И как я после такого мог там оставаться? Я собрал вещи и сел на автобус, идущий на юг, в сторону Манхэттена, а там поселился в гостинице “Плаза” – единственной, название которой знал. Я послал телеграмму дяде Уильяму, управлявшему отцовским имуществом, попросил его перевести мне денег и ничего не говорить моей матери; в ответной телеграмме он пообещал, что так и сделает, но предупредил, что это не может продолжаться долго, и выразил надежду, что я не стану делать глупостей.
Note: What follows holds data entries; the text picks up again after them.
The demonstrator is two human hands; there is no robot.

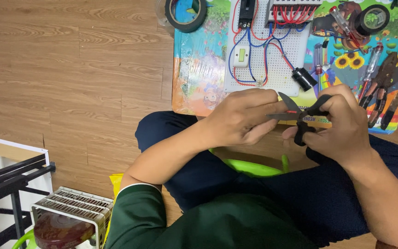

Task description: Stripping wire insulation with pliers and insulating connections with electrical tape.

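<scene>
While my right hand (344,124) grips the black-handled scissors (300,113), blades parted, my left hand (242,115) pinches a thin red wire (291,111) at the blades, above my lap. I should keep the wire taut and close the blades gently.

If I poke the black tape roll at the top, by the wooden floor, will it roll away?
Probably not. The black tape roll lies flat on its side, half on the colourful mat, so a push would likely make it slide rather than roll. Stood on edge, its round shape could roll. It looks light and fairly stiff, being a thick ring.
</scene>
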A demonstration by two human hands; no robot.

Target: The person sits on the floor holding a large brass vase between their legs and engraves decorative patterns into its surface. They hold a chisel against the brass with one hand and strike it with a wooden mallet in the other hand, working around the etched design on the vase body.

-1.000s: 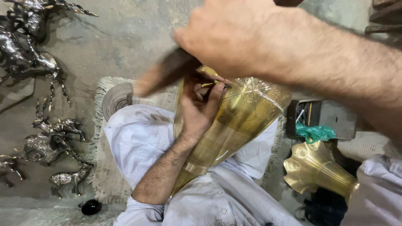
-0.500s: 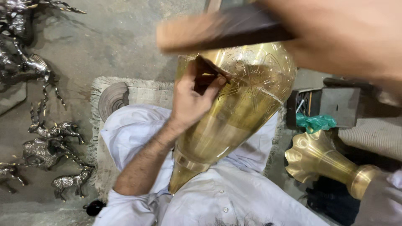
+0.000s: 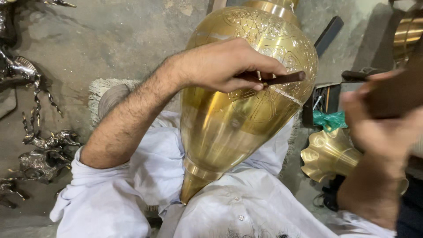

Я проводил дни, гуляя по улицам. Каждое утро я шел в кафе возле Карнеги-холла, чтобы там позавтракать, ел яичницу с картошкой и беконом, пил кофе – гораздо дешевле, чем все это обошлось бы мне в гостинице, – а потом отправлялся на север или на юг, на восток или на запад. У меня было твидовое пальто, дорогое и красивое, но не слишком теплое, и по дороге я дул себе на пальцы, а когда уже не мог больше выносить холод, заходил в ресторанчик или в кафе, чтобы выпить горячего шоколада и согреться.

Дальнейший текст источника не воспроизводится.